What is being asked: Drop the pictures and repeat the remaining data exactly.

Data:

##########

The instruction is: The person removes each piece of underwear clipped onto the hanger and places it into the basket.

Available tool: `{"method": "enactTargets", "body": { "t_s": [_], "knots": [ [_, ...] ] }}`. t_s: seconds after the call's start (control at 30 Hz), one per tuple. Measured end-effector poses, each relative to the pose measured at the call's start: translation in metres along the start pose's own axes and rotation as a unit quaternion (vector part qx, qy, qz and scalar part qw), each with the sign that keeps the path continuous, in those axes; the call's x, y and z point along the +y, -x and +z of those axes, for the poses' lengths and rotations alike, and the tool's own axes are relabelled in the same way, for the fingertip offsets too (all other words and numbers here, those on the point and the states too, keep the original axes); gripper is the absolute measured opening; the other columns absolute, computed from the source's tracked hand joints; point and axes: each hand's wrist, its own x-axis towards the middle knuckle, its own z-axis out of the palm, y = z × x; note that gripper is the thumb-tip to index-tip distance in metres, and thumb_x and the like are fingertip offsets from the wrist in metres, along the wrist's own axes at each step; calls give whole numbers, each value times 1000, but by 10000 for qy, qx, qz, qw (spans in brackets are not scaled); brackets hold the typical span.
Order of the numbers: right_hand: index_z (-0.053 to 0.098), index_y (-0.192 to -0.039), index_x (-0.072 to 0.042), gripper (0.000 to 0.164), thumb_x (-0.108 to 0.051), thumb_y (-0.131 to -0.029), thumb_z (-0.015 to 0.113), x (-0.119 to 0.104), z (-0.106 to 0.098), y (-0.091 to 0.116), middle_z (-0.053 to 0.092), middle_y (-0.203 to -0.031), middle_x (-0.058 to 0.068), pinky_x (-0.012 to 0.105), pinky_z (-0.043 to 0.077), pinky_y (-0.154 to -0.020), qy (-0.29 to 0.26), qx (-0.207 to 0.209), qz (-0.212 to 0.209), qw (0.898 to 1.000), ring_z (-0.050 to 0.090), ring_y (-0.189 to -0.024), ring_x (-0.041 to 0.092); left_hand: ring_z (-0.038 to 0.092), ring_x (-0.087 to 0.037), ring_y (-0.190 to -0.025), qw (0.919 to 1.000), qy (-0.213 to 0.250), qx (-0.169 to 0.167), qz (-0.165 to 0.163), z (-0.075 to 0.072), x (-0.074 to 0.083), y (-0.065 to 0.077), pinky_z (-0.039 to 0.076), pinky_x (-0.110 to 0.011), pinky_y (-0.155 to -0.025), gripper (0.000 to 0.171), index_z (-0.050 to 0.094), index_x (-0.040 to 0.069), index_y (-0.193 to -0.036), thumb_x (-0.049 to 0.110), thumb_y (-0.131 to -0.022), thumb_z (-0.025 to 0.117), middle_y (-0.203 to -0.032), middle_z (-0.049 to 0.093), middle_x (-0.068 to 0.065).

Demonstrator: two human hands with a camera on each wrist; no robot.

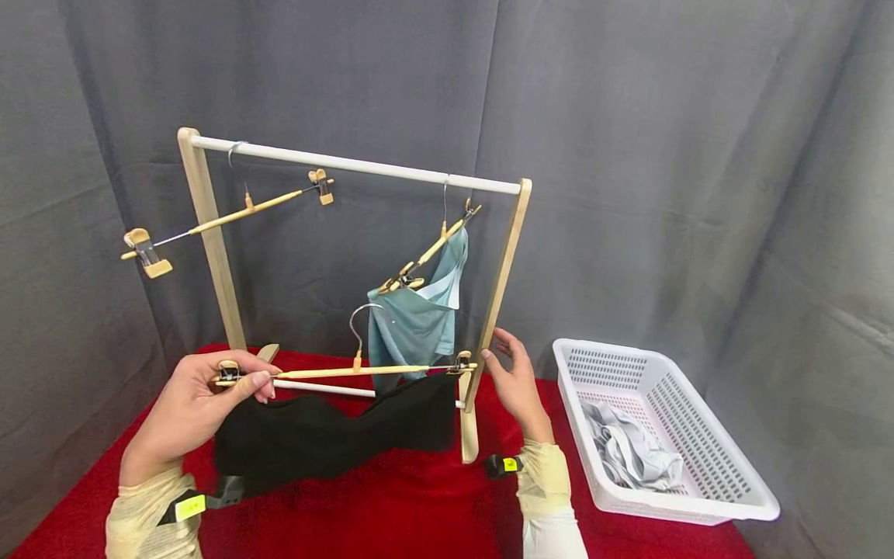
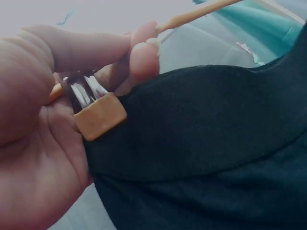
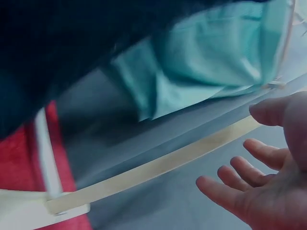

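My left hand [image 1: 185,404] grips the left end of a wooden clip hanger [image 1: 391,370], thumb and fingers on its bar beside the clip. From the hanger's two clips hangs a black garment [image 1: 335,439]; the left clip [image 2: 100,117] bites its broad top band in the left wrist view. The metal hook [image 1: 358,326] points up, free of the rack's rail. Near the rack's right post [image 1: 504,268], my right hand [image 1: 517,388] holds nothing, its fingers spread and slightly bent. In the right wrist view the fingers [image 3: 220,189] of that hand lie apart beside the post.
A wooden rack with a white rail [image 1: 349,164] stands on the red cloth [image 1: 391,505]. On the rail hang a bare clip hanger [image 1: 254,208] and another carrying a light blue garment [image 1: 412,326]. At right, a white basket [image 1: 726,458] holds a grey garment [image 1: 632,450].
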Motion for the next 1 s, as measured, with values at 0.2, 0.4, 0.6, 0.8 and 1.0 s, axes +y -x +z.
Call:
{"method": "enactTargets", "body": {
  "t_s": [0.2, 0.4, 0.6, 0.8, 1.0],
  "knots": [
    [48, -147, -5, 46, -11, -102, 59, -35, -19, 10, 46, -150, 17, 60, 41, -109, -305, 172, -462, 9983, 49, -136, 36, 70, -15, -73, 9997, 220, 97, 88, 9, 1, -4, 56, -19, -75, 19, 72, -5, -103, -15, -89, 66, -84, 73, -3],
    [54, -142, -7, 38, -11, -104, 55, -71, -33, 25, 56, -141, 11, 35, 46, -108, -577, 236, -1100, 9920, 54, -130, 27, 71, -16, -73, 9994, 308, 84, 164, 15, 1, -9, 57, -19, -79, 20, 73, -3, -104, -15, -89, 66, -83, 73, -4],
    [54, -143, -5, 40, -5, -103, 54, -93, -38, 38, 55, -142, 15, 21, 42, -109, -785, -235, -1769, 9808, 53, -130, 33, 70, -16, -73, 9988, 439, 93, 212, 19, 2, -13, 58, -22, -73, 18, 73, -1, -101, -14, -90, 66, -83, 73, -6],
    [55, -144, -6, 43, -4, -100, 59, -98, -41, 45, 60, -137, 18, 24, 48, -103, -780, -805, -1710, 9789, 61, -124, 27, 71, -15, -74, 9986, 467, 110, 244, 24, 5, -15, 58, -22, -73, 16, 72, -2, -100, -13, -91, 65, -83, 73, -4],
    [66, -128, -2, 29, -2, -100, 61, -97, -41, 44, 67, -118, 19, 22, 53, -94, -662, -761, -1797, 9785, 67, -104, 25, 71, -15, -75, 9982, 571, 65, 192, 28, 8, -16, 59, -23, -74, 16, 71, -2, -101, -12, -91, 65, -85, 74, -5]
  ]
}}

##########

Response to this task:
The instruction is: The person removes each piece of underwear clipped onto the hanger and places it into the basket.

Available tool: `{"method": "enactTargets", "body": { "t_s": [_], "knots": [ [_, ...] ] }}`. t_s: seconds after the call's start (control at 30 Hz), one per tuple. Measured end-effector poses, each relative to the pose measured at the call's start: translation in metres along the start pose's own axes and rotation as a unit quaternion (vector part qx, qy, qz and scalar part qw), each with the sign that keeps the path continuous, in those axes; the call's x, y and z point along the +y, -x and +z of those axes, for the poses' lengths and rotations alike, and the tool's own axes are relabelled in the same way, for the fingertip offsets too (all other words and numbers here, those on the point and the states too, keep the original axes); gripper is the absolute measured opening; the other columns absolute, computed from the source's tracked hand joints; point and axes: each hand's wrist, its own x-axis towards the middle knuckle, its own z-axis out of the palm, y = z × x; note that gripper is the thumb-tip to index-tip distance in metres, and thumb_x and the like are fingertip offsets from the wrist in metres, along the wrist's own axes at each step; calls give whole numbers, each value times 1000, but by 10000 for qy, qx, qz, qw (spans in brackets are not scaled); brackets hold the typical span.
Order of the numbers: right_hand: index_z (-0.053 to 0.098), index_y (-0.192 to -0.039), index_x (-0.072 to 0.042), gripper (0.000 to 0.164), thumb_x (-0.108 to 0.051), thumb_y (-0.131 to -0.029), thumb_z (-0.015 to 0.113), x (-0.119 to 0.104), z (-0.106 to 0.098), y (-0.091 to 0.116), middle_z (-0.053 to 0.092), middle_y (-0.203 to -0.031), middle_x (-0.058 to 0.068), pinky_x (-0.012 to 0.105), pinky_z (-0.043 to 0.077), pinky_y (-0.154 to -0.020), qy (-0.29 to 0.26), qx (-0.207 to 0.209), qz (-0.212 to 0.209), qw (0.898 to 1.000), ring_z (-0.050 to 0.090), ring_y (-0.189 to -0.024), ring_x (-0.041 to 0.092); left_hand: ring_z (-0.038 to 0.092), ring_x (-0.087 to 0.037), ring_y (-0.190 to -0.025), qw (0.919 to 1.000), qy (-0.213 to 0.250), qx (-0.169 to 0.167), qz (-0.165 to 0.163), z (-0.075 to 0.072), x (-0.074 to 0.083), y (-0.065 to 0.077), pinky_z (-0.039 to 0.076), pinky_x (-0.110 to 0.011), pinky_y (-0.155 to -0.025), gripper (0.000 to 0.171), index_z (-0.050 to 0.094), index_x (-0.040 to 0.069), index_y (-0.193 to -0.036), thumb_x (-0.049 to 0.110), thumb_y (-0.131 to -0.022), thumb_z (-0.025 to 0.117), middle_y (-0.203 to -0.032), middle_z (-0.049 to 0.093), middle_x (-0.068 to 0.065).

Demonstrator: two human hands with a camera on each wrist; no robot.


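My left hand [image 1: 185,404] grips the left end of a wooden clip hanger [image 1: 391,370], thumb and fingers on its bar beside the clip. From the hanger's two clips hangs a black garment [image 1: 335,439]; the left clip [image 2: 100,117] bites its broad top band in the left wrist view. The metal hook [image 1: 358,326] points up, free of the rack's rail. Near the rack's right post [image 1: 504,268], my right hand [image 1: 517,388] holds nothing, its fingers spread and slightly bent. In the right wrist view the fingers [image 3: 220,189] of that hand lie apart beside the post.
A wooden rack with a white rail [image 1: 349,164] stands on the red cloth [image 1: 391,505]. On the rail hang a bare clip hanger [image 1: 254,208] and another carrying a light blue garment [image 1: 412,326]. At right, a white basket [image 1: 726,458] holds a grey garment [image 1: 632,450].
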Motion for the next 1 s, as measured, with values at 0.2, 0.4, 0.6, 0.8 and 1.0 s, axes +y -x +z.
Call:
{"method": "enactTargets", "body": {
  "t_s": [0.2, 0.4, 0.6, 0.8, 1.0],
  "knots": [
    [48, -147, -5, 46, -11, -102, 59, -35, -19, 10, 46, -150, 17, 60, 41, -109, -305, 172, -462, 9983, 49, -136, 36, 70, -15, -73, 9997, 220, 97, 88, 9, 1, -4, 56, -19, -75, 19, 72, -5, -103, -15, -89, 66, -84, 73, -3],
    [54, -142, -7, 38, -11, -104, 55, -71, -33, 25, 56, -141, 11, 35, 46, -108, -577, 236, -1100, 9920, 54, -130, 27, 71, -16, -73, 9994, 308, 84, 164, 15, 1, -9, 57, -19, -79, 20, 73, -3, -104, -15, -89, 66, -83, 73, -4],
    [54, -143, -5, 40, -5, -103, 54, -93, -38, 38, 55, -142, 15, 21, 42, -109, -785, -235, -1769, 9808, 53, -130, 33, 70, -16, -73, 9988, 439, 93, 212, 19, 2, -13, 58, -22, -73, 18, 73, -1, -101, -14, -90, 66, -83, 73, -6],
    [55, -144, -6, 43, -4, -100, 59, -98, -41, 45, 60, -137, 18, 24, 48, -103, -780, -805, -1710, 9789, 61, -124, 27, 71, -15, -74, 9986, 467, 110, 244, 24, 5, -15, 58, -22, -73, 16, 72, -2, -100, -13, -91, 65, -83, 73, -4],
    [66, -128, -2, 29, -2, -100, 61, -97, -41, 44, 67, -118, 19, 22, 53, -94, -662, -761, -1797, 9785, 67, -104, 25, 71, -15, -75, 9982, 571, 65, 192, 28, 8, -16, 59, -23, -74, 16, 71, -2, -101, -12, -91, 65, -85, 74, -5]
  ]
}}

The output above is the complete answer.